## What is needed
From the entries below, copy exactly the lines from the one that contains "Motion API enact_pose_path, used" through the one that contains "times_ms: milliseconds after", both included, and only those.

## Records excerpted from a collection
== == ==
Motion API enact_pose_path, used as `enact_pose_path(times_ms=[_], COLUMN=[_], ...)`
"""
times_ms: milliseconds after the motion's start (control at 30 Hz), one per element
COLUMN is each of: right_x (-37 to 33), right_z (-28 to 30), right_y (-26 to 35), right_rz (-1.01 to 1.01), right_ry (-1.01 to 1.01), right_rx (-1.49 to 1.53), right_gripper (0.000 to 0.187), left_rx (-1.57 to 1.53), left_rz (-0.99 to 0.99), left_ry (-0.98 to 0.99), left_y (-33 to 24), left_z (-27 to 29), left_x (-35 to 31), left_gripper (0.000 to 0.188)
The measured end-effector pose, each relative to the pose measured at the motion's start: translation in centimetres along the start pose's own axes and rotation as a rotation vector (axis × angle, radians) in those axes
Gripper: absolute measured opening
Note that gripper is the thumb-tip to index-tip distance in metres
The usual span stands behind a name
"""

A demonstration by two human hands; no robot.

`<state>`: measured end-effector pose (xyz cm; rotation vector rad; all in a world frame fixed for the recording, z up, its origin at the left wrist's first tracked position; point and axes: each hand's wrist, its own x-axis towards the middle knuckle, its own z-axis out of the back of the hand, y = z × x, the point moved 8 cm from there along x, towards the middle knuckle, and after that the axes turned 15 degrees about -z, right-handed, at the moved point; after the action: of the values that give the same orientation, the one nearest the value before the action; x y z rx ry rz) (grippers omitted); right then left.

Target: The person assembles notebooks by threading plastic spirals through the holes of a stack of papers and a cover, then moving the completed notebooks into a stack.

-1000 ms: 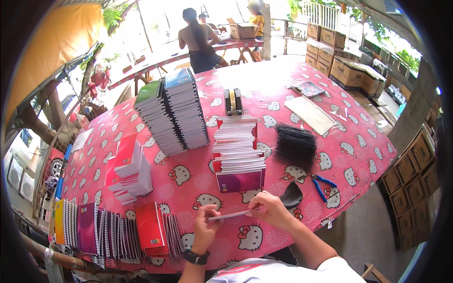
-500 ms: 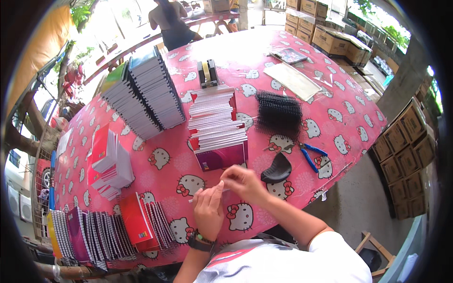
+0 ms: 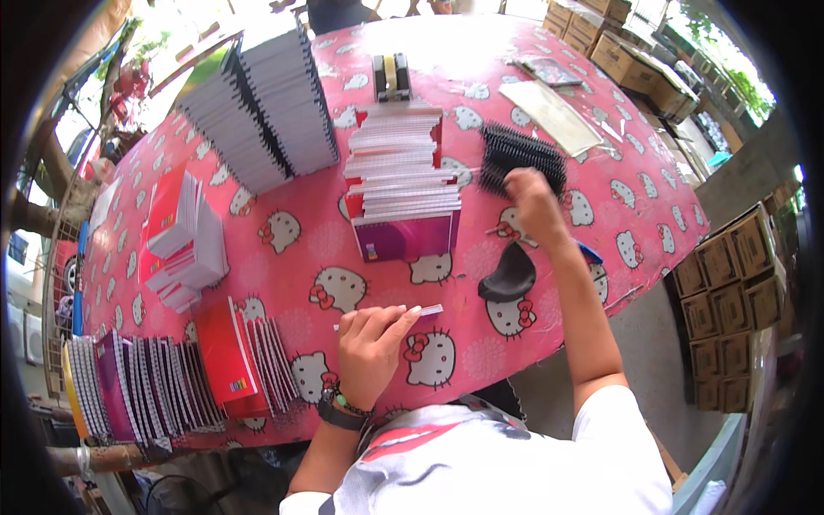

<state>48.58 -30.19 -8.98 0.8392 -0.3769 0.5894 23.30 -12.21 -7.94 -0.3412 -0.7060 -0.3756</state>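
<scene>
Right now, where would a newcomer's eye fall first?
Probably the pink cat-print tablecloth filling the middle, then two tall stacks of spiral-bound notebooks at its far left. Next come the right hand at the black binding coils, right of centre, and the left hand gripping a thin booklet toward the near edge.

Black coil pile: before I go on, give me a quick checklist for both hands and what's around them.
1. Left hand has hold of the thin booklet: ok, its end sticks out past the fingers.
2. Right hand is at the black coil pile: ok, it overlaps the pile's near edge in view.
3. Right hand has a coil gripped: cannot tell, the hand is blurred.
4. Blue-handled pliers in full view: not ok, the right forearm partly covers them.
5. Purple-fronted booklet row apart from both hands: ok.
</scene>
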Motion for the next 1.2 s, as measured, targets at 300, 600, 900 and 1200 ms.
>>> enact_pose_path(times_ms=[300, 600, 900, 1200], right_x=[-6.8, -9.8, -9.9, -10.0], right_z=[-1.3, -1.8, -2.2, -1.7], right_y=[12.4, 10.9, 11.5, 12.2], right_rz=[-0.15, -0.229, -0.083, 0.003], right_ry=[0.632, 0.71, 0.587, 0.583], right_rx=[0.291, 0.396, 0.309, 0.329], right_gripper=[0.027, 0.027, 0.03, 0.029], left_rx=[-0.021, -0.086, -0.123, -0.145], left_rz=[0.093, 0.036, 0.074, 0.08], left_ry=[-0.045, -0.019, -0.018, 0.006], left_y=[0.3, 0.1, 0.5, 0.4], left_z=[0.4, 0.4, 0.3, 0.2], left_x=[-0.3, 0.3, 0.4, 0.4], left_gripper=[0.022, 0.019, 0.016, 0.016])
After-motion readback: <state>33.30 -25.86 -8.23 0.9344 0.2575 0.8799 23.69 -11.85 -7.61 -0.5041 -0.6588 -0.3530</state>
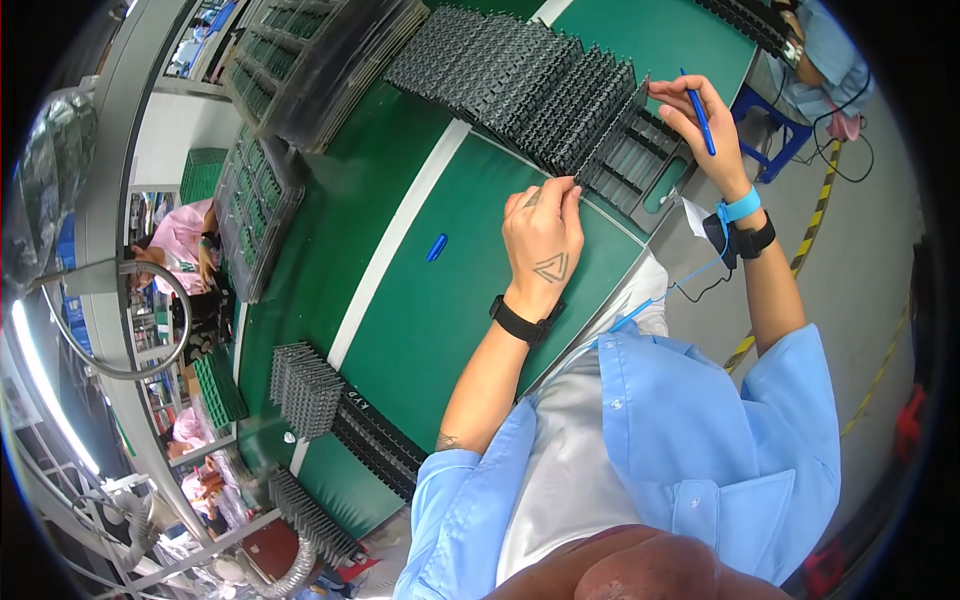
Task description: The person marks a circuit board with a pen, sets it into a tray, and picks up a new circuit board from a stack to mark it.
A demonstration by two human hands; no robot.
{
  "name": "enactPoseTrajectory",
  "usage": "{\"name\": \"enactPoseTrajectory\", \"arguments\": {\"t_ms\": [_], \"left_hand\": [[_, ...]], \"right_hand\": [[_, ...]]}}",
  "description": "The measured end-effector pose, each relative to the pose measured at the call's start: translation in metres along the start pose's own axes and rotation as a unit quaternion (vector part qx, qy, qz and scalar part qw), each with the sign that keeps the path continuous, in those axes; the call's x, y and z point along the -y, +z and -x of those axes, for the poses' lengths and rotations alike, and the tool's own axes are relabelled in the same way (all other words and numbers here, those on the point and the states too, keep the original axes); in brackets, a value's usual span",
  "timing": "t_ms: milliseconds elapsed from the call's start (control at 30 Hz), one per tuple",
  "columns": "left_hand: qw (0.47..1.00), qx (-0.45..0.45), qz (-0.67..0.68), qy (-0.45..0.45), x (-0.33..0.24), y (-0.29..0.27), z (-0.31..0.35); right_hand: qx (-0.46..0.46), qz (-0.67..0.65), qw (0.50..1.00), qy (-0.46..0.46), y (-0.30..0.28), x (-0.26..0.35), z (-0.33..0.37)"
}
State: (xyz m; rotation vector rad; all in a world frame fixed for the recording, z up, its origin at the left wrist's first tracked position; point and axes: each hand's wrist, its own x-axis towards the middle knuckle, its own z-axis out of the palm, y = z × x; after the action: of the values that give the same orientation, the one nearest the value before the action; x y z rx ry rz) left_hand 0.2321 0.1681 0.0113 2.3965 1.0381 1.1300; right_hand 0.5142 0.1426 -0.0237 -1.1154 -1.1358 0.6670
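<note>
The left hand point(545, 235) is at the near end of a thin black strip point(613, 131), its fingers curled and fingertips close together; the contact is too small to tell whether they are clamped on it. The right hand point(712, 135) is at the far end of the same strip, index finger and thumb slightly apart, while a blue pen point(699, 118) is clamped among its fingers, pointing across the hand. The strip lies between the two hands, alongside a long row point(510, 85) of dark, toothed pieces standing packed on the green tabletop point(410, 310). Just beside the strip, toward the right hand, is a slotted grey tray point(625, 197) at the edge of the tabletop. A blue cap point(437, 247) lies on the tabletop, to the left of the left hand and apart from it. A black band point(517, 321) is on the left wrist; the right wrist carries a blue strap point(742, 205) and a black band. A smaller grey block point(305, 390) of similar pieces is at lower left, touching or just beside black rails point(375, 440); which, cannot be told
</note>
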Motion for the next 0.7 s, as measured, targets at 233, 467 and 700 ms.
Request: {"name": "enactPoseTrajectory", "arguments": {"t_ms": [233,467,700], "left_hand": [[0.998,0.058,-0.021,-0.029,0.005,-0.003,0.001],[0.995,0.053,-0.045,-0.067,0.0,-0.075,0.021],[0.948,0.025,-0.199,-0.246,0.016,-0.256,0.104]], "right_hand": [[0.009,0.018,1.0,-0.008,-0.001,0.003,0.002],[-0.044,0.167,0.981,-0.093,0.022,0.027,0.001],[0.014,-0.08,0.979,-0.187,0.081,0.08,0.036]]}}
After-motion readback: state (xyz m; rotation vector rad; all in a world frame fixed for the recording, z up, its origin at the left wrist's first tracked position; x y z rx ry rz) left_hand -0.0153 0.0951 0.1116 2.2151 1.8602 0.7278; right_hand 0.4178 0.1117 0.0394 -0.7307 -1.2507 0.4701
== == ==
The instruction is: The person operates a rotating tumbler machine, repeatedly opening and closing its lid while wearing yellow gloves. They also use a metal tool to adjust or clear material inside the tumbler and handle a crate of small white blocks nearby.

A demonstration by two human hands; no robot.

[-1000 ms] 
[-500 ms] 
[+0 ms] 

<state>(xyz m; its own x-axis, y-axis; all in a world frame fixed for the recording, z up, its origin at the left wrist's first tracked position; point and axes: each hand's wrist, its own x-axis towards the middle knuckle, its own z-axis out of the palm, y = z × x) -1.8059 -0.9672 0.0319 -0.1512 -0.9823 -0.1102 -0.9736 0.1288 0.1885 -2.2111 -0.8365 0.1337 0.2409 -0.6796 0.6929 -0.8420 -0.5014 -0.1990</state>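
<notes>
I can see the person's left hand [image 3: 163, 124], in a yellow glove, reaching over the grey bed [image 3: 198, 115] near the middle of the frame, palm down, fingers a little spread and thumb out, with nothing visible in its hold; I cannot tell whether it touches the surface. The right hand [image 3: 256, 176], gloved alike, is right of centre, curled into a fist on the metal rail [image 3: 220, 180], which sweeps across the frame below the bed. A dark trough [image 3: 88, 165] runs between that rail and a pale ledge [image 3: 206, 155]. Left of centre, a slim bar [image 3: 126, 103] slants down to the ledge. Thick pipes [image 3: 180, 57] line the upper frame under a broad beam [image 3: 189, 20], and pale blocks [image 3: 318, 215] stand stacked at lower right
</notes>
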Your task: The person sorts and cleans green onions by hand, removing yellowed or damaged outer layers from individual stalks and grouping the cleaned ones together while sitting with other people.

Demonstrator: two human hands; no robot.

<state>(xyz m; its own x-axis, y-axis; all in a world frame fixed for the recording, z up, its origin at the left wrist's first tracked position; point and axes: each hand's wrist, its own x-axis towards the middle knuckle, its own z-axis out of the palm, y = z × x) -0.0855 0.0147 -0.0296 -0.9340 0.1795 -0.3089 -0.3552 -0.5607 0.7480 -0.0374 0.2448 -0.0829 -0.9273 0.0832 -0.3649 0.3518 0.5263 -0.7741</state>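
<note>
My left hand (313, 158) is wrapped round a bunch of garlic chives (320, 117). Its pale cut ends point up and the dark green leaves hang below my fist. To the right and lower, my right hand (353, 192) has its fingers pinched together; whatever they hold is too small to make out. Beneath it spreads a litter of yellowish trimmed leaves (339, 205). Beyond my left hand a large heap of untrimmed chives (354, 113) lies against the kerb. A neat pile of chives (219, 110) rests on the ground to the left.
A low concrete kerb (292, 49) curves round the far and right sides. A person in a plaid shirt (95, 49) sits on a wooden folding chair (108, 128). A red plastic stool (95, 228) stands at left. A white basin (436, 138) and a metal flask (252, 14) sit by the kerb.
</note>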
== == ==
## Task result
Motion API enact_pose_path, used as `enact_pose_path(times_ms=[_], COLUMN=[_], ...)`
"""
times_ms: milliseconds after the motion's start (control at 30 Hz), one per element

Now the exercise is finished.